Problem description -
The reply should contain all of the data below, word for word.
BEGIN Listed records
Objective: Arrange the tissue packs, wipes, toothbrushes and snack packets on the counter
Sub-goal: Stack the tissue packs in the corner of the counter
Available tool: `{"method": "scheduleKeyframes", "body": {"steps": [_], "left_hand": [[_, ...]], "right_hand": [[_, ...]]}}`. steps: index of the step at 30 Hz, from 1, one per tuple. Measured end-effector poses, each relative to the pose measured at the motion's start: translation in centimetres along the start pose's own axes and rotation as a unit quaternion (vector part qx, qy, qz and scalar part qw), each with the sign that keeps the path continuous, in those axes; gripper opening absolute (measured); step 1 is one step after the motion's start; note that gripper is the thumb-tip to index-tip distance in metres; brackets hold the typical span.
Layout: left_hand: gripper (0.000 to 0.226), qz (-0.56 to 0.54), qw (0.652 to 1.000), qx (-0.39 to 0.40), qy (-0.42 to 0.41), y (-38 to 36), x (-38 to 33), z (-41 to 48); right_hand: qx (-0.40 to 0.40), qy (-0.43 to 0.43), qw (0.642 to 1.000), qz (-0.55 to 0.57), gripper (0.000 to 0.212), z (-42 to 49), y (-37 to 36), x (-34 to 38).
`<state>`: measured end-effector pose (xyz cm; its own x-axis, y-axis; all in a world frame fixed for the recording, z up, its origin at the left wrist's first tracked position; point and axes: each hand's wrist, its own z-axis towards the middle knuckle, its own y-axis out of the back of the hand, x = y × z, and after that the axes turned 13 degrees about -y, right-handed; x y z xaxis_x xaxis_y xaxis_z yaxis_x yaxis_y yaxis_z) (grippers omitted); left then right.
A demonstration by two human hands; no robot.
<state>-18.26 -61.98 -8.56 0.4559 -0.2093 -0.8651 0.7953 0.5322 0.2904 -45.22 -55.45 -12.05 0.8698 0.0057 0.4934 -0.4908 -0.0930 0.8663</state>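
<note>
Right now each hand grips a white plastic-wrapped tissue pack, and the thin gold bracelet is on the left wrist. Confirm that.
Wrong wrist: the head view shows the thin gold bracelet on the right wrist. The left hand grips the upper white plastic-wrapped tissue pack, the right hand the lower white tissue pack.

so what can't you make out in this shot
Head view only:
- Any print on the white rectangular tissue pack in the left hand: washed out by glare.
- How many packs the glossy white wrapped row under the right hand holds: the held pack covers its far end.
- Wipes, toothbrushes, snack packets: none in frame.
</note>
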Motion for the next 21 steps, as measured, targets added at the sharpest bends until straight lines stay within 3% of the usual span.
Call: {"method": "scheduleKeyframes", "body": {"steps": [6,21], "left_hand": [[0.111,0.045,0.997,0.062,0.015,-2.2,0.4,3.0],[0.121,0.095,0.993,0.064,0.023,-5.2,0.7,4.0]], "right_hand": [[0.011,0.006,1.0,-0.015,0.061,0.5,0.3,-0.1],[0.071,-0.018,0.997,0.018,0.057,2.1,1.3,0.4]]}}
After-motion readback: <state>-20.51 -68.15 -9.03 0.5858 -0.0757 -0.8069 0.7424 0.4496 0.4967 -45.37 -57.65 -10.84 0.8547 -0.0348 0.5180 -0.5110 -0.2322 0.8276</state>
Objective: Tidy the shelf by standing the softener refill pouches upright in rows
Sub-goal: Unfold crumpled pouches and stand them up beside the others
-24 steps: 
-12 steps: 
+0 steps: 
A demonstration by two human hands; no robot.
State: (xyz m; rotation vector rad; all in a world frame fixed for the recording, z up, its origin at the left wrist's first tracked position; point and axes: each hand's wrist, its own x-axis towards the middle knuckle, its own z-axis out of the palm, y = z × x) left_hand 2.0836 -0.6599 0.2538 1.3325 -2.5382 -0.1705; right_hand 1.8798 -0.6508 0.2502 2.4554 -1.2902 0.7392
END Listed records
Finished task -
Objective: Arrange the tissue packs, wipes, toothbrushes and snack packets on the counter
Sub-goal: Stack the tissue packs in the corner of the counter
Available tool: `{"method": "scheduleKeyframes", "body": {"steps": [_], "left_hand": [[_, ...]], "right_hand": [[_, ...]]}}`. steps: index of the step at 30 Hz, from 1, one per tuple. Measured end-effector poses, each relative to the pose measured at the motion's start: translation in centimetres along the start pose's own axes and rotation as a unit quaternion (vector part qx, qy, qz and scalar part qw), each with the sign that keeps the path continuous, in those axes; gripper opening absolute (measured); step 1 is one step after the motion's start; note that gripper is the thumb-tip to index-tip distance in metres; brackets hold the typical span.
Layout: left_hand: gripper (0.000 to 0.226), qz (-0.56 to 0.54), qw (0.652 to 1.000), qx (-0.39 to 0.40), qy (-0.42 to 0.41), y (-38 to 36), x (-38 to 33), z (-41 to 48); right_hand: qx (-0.40 to 0.40), qy (-0.43 to 0.43), qw (0.642 to 1.000), qz (-0.55 to 0.57), gripper (0.000 to 0.212), z (-42 to 49), y (-37 to 36), x (-34 to 38).
`<state>`: measured end-effector pose (xyz cm; its own x-axis, y-axis; all in a world frame fixed for the recording, z up, its origin at the left wrist's first tracked position; point and axes: each hand's wrist, its own z-axis towards the middle knuckle, its own y-axis out of the back of the hand, x = y × z, and after that the axes turned 13 degrees about -y, right-handed; x y z xaxis_x xaxis_y xaxis_z yaxis_x yaxis_y yaxis_z) (grippers omitted); left then right.
A demonstration by two human hands; no robot.
<state>-18.26 -61.98 -8.56 0.4559 -0.2093 -0.8651 0.7953 0.5322 0.2904 -45.22 -55.45 -12.05 0.8698 0.0057 0.4934 -0.4908 -0.0930 0.8663</state>
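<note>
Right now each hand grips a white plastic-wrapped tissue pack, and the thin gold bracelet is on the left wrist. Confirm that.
Wrong wrist: the head view shows the thin gold bracelet on the right wrist. The left hand grips the upper white plastic-wrapped tissue pack, the right hand the lower white tissue pack.

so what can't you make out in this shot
Head view only:
- Any print on the white rectangular tissue pack in the left hand: washed out by glare.
- How many packs the glossy white wrapped row under the right hand holds: the held pack covers its far end.
- Wipes, toothbrushes, snack packets: none in frame.
</note>
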Motion for the next 21 steps, as measured, targets added at the sharpest bends until straight lines stay within 3% of the usual span.
Call: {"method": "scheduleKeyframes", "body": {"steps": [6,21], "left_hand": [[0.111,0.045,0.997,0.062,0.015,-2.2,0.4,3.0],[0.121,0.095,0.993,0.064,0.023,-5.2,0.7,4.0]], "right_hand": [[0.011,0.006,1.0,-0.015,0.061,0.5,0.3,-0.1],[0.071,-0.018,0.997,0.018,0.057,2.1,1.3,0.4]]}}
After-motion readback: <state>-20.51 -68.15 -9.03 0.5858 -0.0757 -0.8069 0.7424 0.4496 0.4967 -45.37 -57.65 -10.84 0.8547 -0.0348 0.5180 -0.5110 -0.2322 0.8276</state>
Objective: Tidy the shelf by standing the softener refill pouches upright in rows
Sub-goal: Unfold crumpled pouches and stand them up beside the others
-24 steps: 
-12 steps: 
+0 steps: 
A demonstration by two human hands; no robot.
State: (xyz m; rotation vector rad; all in a world frame fixed for the recording, z up, its origin at the left wrist's first tracked position; point and axes: each hand's wrist, its own x-axis towards the middle knuckle, its own z-axis out of the palm, y = z × x) left_hand 2.0836 -0.6599 0.2538 1.3325 -2.5382 -0.1705; right_hand 1.8798 -0.6508 0.2502 2.4554 -1.2902 0.7392

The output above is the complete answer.